> [To do]
Print the listing below only from the line that has "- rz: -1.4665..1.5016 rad" through the line that has "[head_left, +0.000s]", exactly, and drop any picture.

────

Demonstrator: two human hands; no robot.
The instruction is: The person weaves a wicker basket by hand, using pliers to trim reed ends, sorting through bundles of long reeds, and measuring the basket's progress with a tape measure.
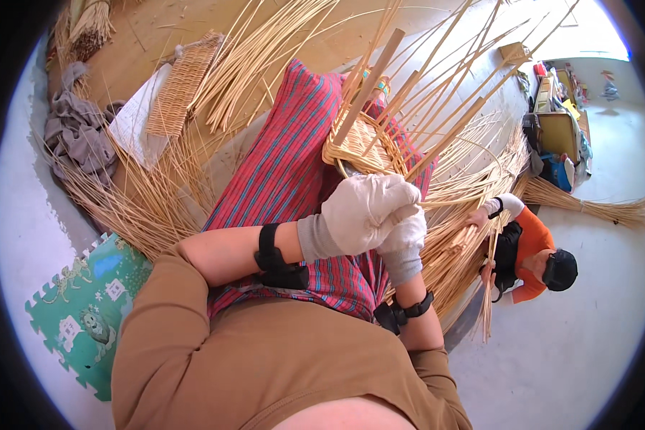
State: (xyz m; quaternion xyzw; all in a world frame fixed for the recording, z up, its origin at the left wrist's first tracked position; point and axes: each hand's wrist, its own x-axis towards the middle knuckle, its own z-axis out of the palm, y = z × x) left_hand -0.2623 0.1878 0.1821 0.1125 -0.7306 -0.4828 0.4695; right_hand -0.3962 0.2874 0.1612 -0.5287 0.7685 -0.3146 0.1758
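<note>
My left hand [362, 211], in a pale work glove, is closed in front of my body, over my right hand [401, 236], also gloved and closed. What they grip is hidden; a pale reed shows beside their fingers. Just beyond them a partly woven basket [365, 143] rests tilted on red striped cloth [265, 165] over my legs, with long reeds [448, 64] and thicker wooden sticks [369, 86] standing up from it.
At right a co-worker [530, 258] in orange and a black cap holds reeds [505, 172]. A woven panel [179, 86] on a white sheet [132, 122], grey cloth [79, 140] and loose reeds lie upper left. A green foam mat [82, 322] is lower left; stacked clutter [559, 129] stands upper right.
</note>
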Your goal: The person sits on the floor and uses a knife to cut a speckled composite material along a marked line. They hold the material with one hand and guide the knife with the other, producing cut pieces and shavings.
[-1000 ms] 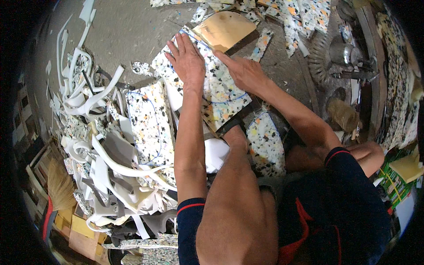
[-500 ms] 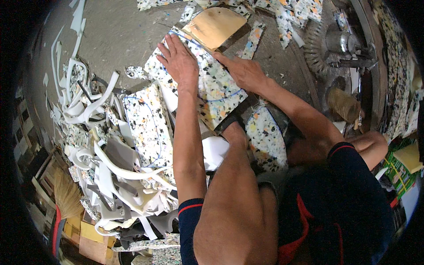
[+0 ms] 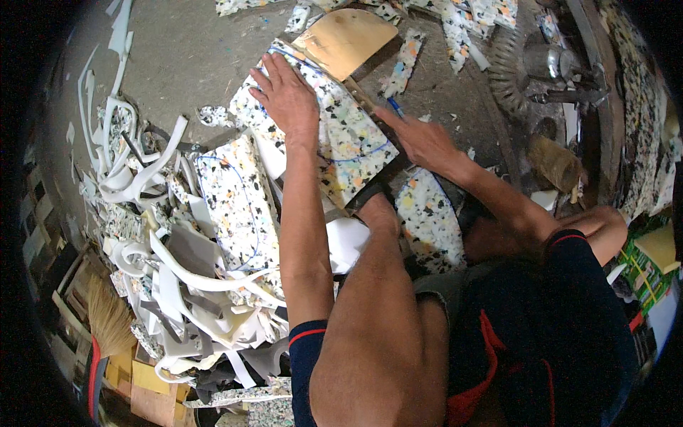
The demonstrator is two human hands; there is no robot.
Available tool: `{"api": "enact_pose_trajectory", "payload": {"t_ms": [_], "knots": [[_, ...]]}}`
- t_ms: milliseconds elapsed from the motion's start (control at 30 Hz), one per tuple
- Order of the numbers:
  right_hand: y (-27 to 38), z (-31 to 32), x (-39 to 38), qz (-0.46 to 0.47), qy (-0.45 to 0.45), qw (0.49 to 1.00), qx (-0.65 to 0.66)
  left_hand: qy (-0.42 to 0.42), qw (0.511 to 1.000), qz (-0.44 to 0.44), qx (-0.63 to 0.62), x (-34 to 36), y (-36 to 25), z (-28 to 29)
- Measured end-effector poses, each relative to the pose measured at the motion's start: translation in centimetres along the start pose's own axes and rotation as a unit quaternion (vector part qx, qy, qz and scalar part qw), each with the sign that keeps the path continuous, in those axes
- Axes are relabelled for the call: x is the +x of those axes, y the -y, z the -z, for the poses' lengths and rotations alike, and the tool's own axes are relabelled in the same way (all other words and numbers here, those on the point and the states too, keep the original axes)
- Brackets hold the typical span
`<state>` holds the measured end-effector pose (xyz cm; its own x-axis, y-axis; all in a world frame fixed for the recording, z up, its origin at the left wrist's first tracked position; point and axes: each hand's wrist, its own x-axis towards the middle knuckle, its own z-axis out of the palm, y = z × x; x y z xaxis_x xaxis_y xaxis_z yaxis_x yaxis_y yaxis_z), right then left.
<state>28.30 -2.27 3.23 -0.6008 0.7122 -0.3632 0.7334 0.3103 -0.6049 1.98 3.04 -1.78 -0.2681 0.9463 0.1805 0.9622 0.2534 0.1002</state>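
My left hand [image 3: 288, 107] lies flat, fingers spread, on a speckled foam sheet [image 3: 348, 149] marked with blue curved lines. My right hand [image 3: 423, 142], just off the sheet's right edge, is closed on a blue-handled cutting tool [image 3: 395, 106], whose end points up-left along that edge. A tan rounded panel [image 3: 345, 39] lies above the sheet. Left of my left forearm is another marked foam piece [image 3: 235, 203]; a curved speckled piece [image 3: 427, 224] lies beside my bent leg.
A heap of white foam offcuts [image 3: 178, 270] fills the left side, beside a straw broom [image 3: 107, 313]. Speckled scraps [image 3: 469, 25] lie at the top. On the right are a coiled hose [image 3: 509, 78], a metal tool [image 3: 551, 64] and a cylindrical roll [image 3: 551, 160].
My right hand has moved right and slightly down, away from the sheet's upper corner, and more of the blue-handled tool now shows. My left hand still presses in much the same place.
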Motion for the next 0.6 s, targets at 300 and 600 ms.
{"api": "enact_pose_trajectory", "payload": {"t_ms": [300,600], "knots": [[-0.4,-0.2,0.0,-0.019,0.010,0.999,-0.037,0.009,0.999,0.036,-0.024,0.5,0.0,-0.2],[-3.2,-1.5,-8.3,-0.063,0.067,0.995,-0.050,-0.028,0.990,0.087,-0.111,0.0,0.3,1.8]]}}
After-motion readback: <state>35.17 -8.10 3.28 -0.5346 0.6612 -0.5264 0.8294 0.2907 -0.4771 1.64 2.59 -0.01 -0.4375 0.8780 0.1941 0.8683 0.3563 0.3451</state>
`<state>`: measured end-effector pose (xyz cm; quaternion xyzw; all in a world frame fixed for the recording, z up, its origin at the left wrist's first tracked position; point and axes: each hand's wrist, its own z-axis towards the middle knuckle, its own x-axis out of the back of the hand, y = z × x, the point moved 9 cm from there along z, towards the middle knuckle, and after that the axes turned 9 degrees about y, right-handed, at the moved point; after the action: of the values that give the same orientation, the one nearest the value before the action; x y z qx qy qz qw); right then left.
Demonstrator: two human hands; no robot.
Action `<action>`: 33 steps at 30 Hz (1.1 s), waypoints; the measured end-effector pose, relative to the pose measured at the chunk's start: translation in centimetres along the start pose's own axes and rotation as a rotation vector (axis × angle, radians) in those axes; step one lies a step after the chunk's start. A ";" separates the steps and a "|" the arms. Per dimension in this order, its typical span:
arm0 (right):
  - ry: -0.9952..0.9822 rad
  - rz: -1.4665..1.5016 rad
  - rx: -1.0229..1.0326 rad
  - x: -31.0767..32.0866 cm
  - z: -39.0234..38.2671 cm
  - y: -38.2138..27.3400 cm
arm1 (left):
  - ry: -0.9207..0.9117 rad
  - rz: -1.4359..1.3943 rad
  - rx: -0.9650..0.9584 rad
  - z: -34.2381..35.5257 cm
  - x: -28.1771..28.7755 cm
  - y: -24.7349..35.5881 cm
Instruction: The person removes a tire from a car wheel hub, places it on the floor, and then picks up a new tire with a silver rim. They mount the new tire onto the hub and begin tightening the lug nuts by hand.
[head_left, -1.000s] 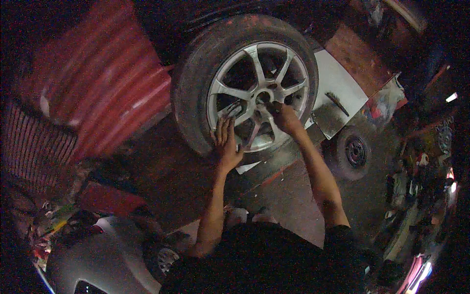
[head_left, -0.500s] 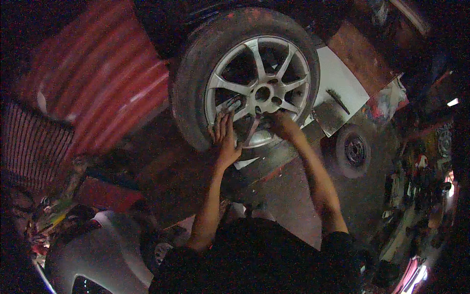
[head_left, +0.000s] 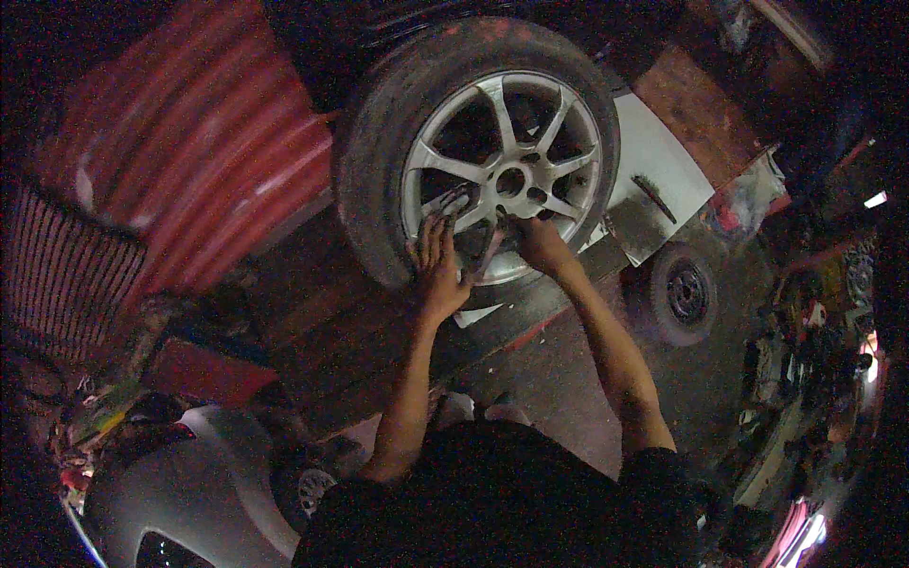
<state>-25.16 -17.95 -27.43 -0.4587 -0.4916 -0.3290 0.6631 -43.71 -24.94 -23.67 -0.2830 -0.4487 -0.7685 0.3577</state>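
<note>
A large car wheel with a silver spoked rim [head_left: 503, 115] and a dark, dusty tyre [head_left: 371, 180] stands tilted in front of me. My left hand [head_left: 440, 273] rests on the rim's lower left edge, its fingers stretched out and slightly apart over the metal and nothing held in it. Just below the hub, my right hand [head_left: 543, 244] has its fingers curled against the rim. Whatever those fingers may hold is hidden or too small to name.
Red corrugated sheet metal [head_left: 218, 161] leans at the left. White board [head_left: 663, 170] lies behind the wheel, with a smaller wheel [head_left: 684, 292] on the floor at right. A grey car [head_left: 218, 483] stands lower left. Assorted clutter [head_left: 795, 379] lines the right side.
The view has shifted slightly. My right hand has moved a little left along the rim below the hub, while my left hand keeps its place on the rim.
</note>
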 end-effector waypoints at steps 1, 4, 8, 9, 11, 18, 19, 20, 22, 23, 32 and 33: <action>0.029 0.006 0.051 0.4 -0.3 -0.1 | 0.007 0.013 -0.014 -0.3 0.0 -0.1; -0.222 0.108 0.056 5.1 2.1 -0.6 | 0.012 0.033 -0.040 0.2 0.2 -0.4; 0.143 0.153 0.030 3.6 1.1 0.2 | 0.022 0.030 -0.051 0.2 -0.2 -0.1; 0.123 0.175 0.037 4.7 1.3 -1.8 | 0.051 0.045 -0.048 -0.3 0.1 -0.4; -0.346 0.288 -0.242 6.1 -0.3 -2.0 | 0.022 0.030 -0.003 -1.2 0.6 -1.3; -0.096 0.213 -0.048 2.3 0.3 -0.2 | 0.007 0.068 0.015 -0.8 0.6 -0.7; -0.062 0.263 -0.086 3.7 0.3 -0.8 | 0.011 0.064 0.010 -0.9 0.6 -0.5; -0.028 0.314 -0.123 5.1 0.3 -1.4 | 0.017 0.064 0.003 -0.9 0.5 -0.5; 0.269 0.292 0.005 4.5 -0.2 -1.7 | 0.029 0.055 -0.029 -0.6 0.2 -0.3; 0.343 0.170 0.106 3.4 -1.0 -2.3 | 0.042 0.058 -0.032 -0.7 0.1 -0.6; 0.180 0.281 0.175 4.9 -0.6 -2.6 | 0.048 0.044 -0.067 -0.9 0.7 0.1; 0.213 0.386 0.193 5.6 -0.8 -2.7 | 0.056 0.039 -0.069 -1.0 0.8 0.1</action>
<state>-25.56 -19.64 -21.37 -0.4411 -0.3514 -0.1943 0.8026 -44.22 -26.08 -23.47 -0.2825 -0.4060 -0.7841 0.3748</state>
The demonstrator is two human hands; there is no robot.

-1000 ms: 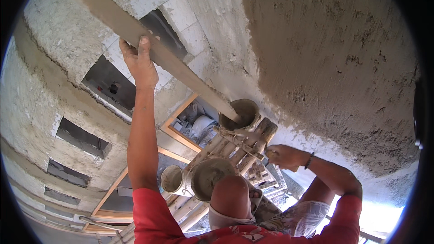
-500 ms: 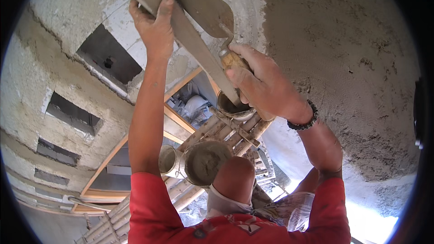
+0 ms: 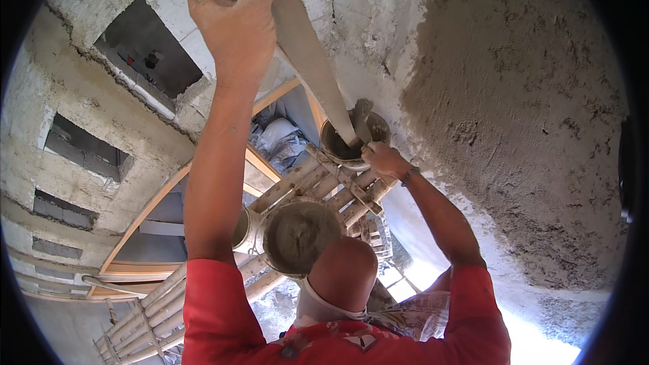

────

> [Expected answer]
  - rz: -1.4665..1.5016 rad
  - rx: -1.0229..1.0326 rad
  - x: -31.0767..32.0866 cm
  - z: -39.0234..38.2671 cm
  - y: -38.2138..27.3400 cm
arm1 (left):
  - ry: -0.9207..0.9117 rad
  - rz: -1.4359..1.3943 rad
  - rx: -0.9650..0.9584 rad
  - z: -34.2381..35.5257 cm
  - x: -28.1771..28.7755 cm
  - y: -24.7349..35.5881 cm
Instruction: The person removes a tire from a car wheel hub, places it on the floor, and then picks up a new tire with a silver rim. They mount the new tire onto the hub and begin tightening the lug nuts by hand.
[head_left, -1.000s] 
[head_left, -0.500s] 
[head_left, +0.000s] 

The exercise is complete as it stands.